- ACTIVITY -
Reproduce the records word for word, from the first line to the line containing "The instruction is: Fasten".
---- DATA UNDER STUDY
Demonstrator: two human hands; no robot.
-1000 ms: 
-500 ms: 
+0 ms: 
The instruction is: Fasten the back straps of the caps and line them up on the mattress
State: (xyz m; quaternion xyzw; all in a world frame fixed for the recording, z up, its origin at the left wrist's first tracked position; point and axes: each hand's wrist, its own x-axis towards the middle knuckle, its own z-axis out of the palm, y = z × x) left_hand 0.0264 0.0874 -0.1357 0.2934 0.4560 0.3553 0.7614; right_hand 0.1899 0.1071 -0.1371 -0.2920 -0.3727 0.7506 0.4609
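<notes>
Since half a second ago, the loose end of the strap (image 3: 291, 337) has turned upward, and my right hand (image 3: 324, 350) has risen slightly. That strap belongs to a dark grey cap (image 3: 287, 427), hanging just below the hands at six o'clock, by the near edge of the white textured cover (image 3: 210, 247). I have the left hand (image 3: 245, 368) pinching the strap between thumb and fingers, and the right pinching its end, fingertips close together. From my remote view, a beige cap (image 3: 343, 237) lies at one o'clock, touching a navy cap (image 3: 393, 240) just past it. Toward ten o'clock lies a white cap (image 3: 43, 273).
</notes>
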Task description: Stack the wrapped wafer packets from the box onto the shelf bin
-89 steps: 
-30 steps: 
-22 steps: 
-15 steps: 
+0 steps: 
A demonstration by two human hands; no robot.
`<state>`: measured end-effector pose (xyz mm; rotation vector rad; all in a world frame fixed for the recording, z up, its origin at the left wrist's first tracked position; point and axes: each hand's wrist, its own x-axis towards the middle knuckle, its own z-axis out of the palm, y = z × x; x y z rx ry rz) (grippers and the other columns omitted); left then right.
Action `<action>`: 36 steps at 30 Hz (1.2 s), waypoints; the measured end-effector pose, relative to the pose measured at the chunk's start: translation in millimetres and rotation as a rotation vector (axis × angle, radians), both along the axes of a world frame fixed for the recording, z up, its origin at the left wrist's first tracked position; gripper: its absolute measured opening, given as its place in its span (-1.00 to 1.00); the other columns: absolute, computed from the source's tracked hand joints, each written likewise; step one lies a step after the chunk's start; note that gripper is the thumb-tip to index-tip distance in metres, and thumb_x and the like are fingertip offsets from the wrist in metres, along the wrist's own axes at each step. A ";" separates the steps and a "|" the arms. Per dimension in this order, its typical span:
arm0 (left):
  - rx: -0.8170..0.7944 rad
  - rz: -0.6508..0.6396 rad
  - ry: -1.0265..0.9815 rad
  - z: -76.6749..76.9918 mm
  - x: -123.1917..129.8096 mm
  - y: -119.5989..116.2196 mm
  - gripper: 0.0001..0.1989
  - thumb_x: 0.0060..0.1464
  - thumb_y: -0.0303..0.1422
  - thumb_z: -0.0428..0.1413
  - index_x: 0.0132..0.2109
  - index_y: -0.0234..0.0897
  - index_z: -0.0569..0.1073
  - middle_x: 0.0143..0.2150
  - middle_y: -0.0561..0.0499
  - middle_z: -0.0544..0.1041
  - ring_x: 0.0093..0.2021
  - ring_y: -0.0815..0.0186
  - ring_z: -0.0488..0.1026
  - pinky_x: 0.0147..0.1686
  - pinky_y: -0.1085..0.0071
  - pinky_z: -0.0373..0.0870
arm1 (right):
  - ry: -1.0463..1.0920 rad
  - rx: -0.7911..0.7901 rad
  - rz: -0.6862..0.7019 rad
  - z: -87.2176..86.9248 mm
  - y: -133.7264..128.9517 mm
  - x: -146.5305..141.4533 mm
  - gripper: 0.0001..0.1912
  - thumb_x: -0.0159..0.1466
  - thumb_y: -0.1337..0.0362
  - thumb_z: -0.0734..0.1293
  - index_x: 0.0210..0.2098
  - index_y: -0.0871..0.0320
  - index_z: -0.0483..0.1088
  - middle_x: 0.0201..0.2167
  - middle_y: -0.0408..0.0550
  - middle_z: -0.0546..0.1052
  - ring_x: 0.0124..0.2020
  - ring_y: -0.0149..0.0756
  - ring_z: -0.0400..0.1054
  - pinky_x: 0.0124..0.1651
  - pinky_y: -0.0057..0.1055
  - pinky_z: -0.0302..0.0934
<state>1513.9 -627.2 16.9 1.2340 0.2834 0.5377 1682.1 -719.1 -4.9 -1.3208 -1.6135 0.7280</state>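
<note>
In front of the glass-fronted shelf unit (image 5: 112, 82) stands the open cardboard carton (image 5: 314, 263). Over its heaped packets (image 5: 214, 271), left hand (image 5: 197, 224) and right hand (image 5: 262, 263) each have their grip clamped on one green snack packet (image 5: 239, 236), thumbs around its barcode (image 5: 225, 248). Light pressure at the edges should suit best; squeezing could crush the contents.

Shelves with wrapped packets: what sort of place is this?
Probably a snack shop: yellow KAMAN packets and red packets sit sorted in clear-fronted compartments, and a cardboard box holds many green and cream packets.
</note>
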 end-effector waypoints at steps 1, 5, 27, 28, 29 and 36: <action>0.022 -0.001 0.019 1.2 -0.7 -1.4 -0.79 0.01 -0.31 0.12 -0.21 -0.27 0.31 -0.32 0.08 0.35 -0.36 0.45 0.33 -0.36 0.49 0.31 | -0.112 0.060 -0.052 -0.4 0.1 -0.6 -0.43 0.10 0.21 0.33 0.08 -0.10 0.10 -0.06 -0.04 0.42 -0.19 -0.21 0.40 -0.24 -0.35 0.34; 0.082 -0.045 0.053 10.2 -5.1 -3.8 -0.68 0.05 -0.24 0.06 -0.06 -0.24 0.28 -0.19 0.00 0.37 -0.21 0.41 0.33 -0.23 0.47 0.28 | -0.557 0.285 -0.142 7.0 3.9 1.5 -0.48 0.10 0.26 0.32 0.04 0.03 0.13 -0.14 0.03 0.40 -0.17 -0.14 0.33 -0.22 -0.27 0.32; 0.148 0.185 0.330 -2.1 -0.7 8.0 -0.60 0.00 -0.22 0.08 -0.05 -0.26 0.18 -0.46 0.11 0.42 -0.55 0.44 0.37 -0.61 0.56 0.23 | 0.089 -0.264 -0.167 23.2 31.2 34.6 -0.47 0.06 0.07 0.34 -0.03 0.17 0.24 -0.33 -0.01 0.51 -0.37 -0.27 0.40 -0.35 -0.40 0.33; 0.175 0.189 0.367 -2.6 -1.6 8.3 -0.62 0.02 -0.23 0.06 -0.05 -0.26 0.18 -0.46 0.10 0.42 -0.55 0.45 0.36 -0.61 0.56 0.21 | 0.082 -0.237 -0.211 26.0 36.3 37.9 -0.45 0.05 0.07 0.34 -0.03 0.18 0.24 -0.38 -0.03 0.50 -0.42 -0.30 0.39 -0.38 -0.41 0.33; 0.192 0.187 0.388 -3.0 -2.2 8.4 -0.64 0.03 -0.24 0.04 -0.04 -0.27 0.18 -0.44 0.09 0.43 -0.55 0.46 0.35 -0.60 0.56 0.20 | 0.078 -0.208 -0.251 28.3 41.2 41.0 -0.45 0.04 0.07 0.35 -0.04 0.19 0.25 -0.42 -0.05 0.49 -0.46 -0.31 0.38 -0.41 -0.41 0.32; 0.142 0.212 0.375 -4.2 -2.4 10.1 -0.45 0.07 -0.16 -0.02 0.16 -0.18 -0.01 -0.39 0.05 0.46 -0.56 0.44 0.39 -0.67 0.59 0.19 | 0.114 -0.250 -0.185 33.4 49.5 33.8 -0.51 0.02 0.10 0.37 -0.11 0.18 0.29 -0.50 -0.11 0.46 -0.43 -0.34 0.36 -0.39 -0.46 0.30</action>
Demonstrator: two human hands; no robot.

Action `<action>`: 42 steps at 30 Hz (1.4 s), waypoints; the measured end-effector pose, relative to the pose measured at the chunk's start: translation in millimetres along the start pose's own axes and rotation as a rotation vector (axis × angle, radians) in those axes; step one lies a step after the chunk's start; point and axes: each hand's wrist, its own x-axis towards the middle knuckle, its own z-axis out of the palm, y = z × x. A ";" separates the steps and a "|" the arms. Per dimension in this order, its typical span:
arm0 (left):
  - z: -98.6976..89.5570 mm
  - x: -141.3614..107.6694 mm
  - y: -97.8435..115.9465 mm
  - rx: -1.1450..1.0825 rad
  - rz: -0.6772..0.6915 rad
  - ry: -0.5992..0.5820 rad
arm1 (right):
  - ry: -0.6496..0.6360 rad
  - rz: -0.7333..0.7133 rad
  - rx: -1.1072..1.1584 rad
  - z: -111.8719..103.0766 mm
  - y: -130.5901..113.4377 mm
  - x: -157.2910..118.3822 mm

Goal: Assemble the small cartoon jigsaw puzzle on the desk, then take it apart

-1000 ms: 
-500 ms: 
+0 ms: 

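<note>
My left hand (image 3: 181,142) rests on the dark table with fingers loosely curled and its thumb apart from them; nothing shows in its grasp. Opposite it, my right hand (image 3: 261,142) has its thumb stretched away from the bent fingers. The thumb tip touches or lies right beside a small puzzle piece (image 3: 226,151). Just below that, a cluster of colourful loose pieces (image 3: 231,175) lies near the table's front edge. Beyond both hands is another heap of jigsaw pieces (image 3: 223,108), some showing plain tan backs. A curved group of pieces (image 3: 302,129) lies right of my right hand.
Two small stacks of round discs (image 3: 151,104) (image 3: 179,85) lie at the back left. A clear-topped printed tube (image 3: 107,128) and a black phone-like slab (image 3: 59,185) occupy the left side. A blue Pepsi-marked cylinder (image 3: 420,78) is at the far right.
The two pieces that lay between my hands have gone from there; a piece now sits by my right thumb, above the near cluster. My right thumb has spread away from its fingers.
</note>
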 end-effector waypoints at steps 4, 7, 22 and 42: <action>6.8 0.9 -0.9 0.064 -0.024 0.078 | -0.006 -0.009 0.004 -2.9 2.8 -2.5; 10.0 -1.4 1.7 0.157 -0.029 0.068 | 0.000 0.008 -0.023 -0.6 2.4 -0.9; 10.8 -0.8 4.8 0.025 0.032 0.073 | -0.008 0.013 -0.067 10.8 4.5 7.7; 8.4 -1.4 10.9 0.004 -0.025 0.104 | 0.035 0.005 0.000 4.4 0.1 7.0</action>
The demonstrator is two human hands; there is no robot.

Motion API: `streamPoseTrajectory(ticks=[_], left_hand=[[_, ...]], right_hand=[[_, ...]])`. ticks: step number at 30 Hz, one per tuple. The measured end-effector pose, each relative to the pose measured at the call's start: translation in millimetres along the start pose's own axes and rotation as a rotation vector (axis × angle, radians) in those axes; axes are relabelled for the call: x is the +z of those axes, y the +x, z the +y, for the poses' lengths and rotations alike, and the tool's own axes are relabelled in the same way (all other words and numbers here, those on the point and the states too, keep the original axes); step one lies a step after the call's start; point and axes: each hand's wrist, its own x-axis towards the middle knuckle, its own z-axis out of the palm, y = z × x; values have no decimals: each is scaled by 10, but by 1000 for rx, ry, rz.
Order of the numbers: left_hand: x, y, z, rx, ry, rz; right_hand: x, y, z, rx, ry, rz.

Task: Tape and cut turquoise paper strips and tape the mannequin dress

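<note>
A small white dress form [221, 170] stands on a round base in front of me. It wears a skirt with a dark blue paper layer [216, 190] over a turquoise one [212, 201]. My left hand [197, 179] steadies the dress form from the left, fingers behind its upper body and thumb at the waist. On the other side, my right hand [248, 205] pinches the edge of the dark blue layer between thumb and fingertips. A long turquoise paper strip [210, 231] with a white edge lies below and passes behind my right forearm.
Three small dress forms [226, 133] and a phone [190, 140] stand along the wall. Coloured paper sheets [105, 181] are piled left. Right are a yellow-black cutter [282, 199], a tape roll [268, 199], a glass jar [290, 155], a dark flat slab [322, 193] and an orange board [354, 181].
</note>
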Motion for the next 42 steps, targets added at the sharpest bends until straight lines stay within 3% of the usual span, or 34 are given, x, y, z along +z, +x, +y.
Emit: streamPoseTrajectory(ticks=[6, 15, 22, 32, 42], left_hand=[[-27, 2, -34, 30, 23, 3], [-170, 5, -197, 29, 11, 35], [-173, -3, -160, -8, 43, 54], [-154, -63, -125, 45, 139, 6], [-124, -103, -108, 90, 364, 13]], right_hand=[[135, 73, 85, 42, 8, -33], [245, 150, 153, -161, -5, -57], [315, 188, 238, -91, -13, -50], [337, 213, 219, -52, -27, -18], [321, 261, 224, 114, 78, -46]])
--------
- YOUR RESPONSE -
Demonstrator: two human hands; no robot.
-1000 ms: 
-500 ms: 
+0 ms: 
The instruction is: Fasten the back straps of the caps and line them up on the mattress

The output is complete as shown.